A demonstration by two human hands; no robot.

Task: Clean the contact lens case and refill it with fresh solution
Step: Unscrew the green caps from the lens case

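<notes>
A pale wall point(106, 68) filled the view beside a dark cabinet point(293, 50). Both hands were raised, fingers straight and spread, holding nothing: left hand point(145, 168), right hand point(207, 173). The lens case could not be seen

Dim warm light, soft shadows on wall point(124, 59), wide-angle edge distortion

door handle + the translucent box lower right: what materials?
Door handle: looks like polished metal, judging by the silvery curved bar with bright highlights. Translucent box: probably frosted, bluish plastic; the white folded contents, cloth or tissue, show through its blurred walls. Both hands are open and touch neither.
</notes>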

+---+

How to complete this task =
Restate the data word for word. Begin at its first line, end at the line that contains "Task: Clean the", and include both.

Problem solution =
A demonstration by two human hands; no robot.

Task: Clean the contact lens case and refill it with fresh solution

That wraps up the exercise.